Mas, como a Arquitetura se encaixa neste problema?
Nos projetos de qualidade em conforto ambiental temos uma realidade bem diferente, uma vez que estes se utilizam dos preceitos previstos nas normas brasileiras e internacionais de desempenho.
Essas edificações têm controle da incidência solar, do ganho e perda de calor, além da entrada e saída da ventilação natural, realidade que está presente em uma pequena porcentagem das obras brasileiras.
Nessas edificações, mesmo com as altas temperaturas, o controle do ganho de calor previsto em projeto vai facilitar a manutenção dos níveis de conforto a longo prazo. Diferente da realidade das pessoas que não tem essa condição de controle das ações do clima sobre a própria moradia.
Desde 2008, pela lei n.º 11.888, que garante a Assistência Técnica em Habitação de Interesse Social (ATHIS), as pessoas de baixa renda têm direito ao acesso a profissionais de arquitetura e engenharia.

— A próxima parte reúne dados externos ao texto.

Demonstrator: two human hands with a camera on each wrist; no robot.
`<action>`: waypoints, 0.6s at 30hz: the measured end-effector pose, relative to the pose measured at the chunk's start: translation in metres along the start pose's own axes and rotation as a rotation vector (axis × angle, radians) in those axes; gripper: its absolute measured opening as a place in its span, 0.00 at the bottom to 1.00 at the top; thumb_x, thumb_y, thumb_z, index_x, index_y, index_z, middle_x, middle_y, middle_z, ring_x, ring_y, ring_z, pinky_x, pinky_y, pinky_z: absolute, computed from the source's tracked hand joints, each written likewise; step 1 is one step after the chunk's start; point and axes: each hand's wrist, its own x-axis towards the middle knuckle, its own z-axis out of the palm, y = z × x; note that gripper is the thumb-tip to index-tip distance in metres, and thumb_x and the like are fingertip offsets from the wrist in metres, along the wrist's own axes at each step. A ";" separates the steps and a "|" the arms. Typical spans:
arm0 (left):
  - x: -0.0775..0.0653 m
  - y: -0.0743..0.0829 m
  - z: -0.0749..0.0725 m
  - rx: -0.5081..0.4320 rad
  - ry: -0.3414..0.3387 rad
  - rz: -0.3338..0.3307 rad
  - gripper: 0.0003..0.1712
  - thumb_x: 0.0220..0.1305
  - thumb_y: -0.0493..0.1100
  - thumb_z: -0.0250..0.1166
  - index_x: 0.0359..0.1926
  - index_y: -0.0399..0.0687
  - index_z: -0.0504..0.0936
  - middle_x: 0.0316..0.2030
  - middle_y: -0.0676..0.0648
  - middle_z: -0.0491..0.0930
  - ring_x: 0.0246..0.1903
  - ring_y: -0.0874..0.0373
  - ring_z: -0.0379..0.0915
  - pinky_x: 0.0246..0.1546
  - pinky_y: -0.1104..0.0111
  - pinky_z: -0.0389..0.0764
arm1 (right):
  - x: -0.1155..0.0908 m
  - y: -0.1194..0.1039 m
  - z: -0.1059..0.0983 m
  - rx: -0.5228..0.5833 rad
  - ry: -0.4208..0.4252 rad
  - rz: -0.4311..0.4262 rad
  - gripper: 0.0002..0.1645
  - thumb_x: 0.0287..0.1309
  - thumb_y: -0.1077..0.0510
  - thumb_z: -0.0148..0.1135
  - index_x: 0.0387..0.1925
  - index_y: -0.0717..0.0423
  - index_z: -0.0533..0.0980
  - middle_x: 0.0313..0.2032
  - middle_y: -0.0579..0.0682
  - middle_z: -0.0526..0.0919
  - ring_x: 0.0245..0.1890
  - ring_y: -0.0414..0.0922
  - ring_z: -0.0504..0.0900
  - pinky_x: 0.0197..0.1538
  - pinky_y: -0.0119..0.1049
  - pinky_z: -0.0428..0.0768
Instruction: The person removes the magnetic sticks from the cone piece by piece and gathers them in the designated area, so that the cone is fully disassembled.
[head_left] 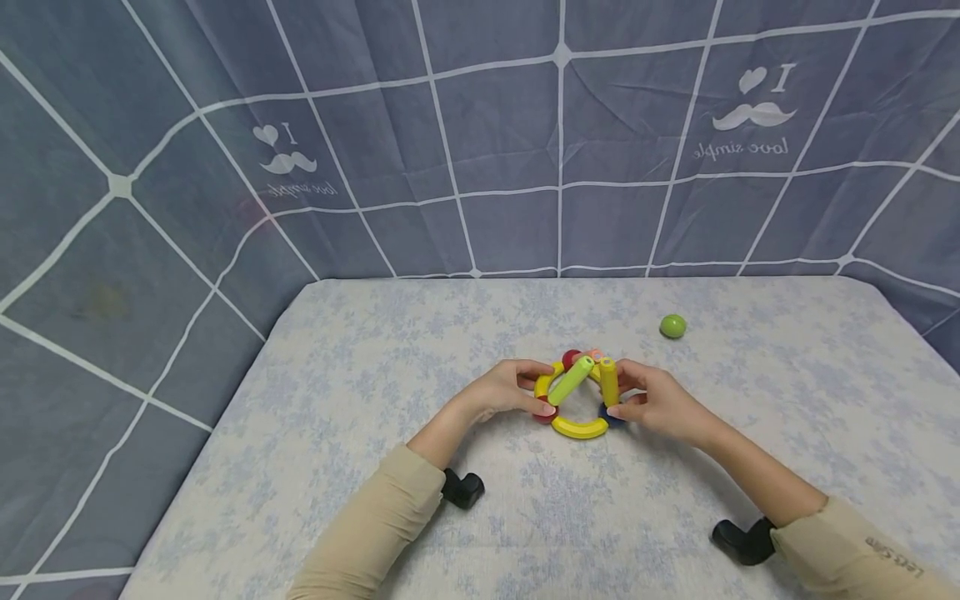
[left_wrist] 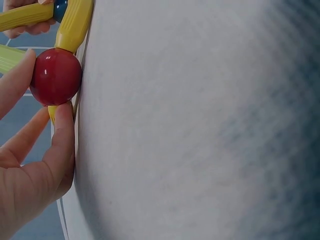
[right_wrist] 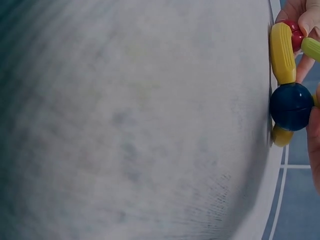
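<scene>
A ring of yellow curved pieces (head_left: 580, 428) joined by balls lies on the table. My left hand (head_left: 502, 390) pinches the red ball (left_wrist: 56, 77) at the ring's near left, thumb on one side and a fingertip on the other. From that ball a light green stick (head_left: 572, 381) slants up. My right hand (head_left: 663, 404) holds the near right corner, its thumb at the dark blue ball (right_wrist: 291, 107) and its fingers beside a raised yellow stick (head_left: 609, 383). Another red ball (head_left: 571, 358) sits at the back, partly hidden behind the sticks.
A small green ball (head_left: 673, 326) lies farther back to the right on the flowered tablecloth (head_left: 360, 433). Black wrist attachments (head_left: 742, 542) show under both forearms. A blue checked curtain (head_left: 510, 150) hangs behind the table and along its left side.
</scene>
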 end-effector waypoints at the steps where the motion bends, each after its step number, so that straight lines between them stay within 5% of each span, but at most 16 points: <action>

Lei que está sendo cumprida a passos muito lentos, graças à luta das entidades de arquitetura e urbanismo no Brasil, as quais têm tentado suprir com suas próprias iniciativas a carência por ações políticas para a mudança desta realidade de maneira efetiva e em grande escala.
Os profissionais que têm atuado em ATHIS vêm auxiliando na salubridade das construções das áreas de ocupação irregular. Mas, ainda assim, a habitação digna é uma realidade bem distante da maior parte da população.
No Brasil, temos realidades muito diferentes e distantes do ponto de vista social e técnico. Temos que ser assertivos no desenvolvimento dos projetos de arquitetura e nos direcionamentos das áreas urbanas.
Repensar nossa política de habitação e ocupação das nossas cidades deve ser prioridade no auxílio dos novos passos para manter a população confortável diante dos efeitos da ebulição global, pois boa parte da população brasileira vive em locais de risco, como áreas de mata ciliar, alagadiças, encostas, morros e mangues.
A partir de hoje, o ideal seria conquistar a construção efetiva de políticas de reforma urbana. Isso envolveria garantir a adequação das edificações que não atendem as condições ideais de conforto ambiental.
Além disso, poderíamos atuar diretamente na transformação das áreas de risco, realocando as pessoas para locais onde tenham condições de viver com mais acesso à vegetação, incluindo a construção de novos parques e áreas verdes em nossas ruas, permitindo a permeabilidade do solo, replantando árvores e restaurando a natureza nos locais de risco.
Esse processo não é fácil e não deve ser pensado a curto prazo. O planejamento deve ser com previsão dos resultados nas próximas décadas.
A mudança na atuação dos Arquitetos e Urbanistas, gestores públicos e investidores deve ser para ontem. Não temos mais tempo para esperar. Precisamos unir forças e buscar a melhoria de vida das pessoas e a dignidade das nossas cidades, e, principalmente, restaurar nossa natureza.